Si tout se passe bien, le groupe Delcourt fera partie intégrante d’Editis d’ici la fin de l’année ou au plus tard au premier trimestre 2025. Les deux entités, entrées en négociations exclusives, doivent encore soumettre leur projet à l’information-consultation des instances représentatives du personnel de Delcourt et obtenir le feu vert des autorités de la concurrence à Bruxelles. A priori une simple formalité, qui devrait permettre à Editis de boucler sa première acquisition d’envergure depuis son rachat fin 2023 par le milliardaire tchèque Daniel Kretinsky.

À l’initiative de l’opération on retrouve Guy Delcourt. Le fondateur du groupe qui porte son nom, aujourd’hui âgé de 66 ans, avait à cœur de préparer sa succession. Car si l’éditeur a trois enfants, aucun d’entre eux n’est appelé à prendre sa suite. « N’ayant pas de succession familiale, il m’est apparu de ma responsabilité d’assurer la pérennité de la maison durant ma présence à sa tête et au-delà, confie-t-il à Livres Hebdo. Il est inéluctable que la maison changera un jour de mains au niveau de son actionnariat. J’ai préféré prendre les devants et choisir le moment adéquat pour trouver un acquéreur qui satisfera nos exigences et se montrera rassurant sur l’avenir du groupe. »

Editis, le candidat idéal

Le groupe Delcourt, qui a réalisé un chiffre d’affaires de 104,2 millions d’euros en 2023, en léger recul par rapport à 2022 (108,4 millions d’euros), a aussi été confronté au désir de son actionnaire minoritaire Florac (qui détient 49 % des parts, contre 51 % pour la holding familiale de Guy Delcourt) de se retirer : société de participations fondée et présidée par Marie-Jeanne Meyer, actionnaire historique du groupe Louis-Dreyfus, Florac était entré au capital du groupe Delcourt en 2018. Son départ annoncé, « légitime après six années », selon Guy Delcourt, a donc quelque peu accéléré le tempo.

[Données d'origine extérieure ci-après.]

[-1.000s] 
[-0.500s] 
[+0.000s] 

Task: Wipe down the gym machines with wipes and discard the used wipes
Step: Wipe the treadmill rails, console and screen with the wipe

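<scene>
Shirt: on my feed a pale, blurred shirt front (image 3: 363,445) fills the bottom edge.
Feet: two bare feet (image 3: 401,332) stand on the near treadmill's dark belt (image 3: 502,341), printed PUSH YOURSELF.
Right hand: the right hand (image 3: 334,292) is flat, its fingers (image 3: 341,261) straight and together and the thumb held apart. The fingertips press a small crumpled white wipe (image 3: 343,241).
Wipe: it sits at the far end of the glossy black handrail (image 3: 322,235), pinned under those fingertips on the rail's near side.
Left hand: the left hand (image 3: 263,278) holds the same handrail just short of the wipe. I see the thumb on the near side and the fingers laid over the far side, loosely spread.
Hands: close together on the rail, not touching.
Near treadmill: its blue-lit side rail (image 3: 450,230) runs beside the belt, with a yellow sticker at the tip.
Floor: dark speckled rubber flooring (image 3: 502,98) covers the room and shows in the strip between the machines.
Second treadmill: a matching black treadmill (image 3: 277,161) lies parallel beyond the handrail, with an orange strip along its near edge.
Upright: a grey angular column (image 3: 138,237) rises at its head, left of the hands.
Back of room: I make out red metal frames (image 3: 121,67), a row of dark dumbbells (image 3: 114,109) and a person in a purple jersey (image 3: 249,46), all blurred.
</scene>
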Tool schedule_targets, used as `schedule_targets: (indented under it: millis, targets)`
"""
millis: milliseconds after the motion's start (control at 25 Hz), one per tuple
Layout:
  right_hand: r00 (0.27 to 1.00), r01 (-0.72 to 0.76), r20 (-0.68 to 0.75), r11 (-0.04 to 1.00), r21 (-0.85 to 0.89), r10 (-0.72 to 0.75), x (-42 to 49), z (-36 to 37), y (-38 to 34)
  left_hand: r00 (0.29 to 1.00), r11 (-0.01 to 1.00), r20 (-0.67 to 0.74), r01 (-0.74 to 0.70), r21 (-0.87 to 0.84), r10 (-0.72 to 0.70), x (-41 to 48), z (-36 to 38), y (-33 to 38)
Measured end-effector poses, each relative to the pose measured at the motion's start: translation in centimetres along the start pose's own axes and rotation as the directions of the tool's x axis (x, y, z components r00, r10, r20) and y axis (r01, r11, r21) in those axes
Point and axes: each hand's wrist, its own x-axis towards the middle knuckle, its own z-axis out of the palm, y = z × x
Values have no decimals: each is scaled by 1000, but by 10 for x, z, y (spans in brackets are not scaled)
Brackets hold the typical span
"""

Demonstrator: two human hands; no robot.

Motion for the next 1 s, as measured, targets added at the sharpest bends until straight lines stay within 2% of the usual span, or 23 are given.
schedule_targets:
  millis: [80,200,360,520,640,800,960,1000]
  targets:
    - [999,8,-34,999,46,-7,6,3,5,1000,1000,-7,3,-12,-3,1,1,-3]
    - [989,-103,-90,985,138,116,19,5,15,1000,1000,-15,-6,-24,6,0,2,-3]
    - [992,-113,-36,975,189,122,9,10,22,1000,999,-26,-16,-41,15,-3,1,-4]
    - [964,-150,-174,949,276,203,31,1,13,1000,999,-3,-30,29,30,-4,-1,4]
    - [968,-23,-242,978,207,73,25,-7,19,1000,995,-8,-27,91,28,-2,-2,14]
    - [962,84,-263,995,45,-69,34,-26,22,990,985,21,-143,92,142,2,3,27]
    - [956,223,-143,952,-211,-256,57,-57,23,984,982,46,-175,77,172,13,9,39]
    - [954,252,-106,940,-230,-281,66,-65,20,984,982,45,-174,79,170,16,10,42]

En début d’année, l’éditeur a mandaté la banque Rothschild pour l’accompagner dans la quête d’un repreneur.

Très vite, Editis est apparu comme le candidat idéal. Le numéro deux français de l’édition, peu implanté dans le secteur de la bande dessinée – il publie surtout du manga avec Kurokawa, un peu de BD avec Nathan, L’Agrume et Philéas, des comics avec 404 Graphic et Black River et s’est récemment lancé dans le webtoon avec Kotoon –, veut se développer sur un marché qui compte parmi les plus dynamiques du livre.

Grande autonomie

Les deux entités se pratiquent déjà : Delcourt a travaillé en coédition avec plusieurs maisons d’Editis dont La Découverte ou First, monté des projets communs autour de youtubeurs ou encore adapté en bande dessinée des romans de Jean Teulé, parus chez Julliard.

Le facteur humain a aussi joué : la directrice générale du groupe Delcourt Anne-France Hubau-Nicolas et le secrétaire général Pierre-Adrien Adeline sont tous deux des anciens d’Editis. Ils ont travaillé avec l’actuelle DG Catherine Lucet et la DG adjointe Marie-Christine Conchon et les apprécient.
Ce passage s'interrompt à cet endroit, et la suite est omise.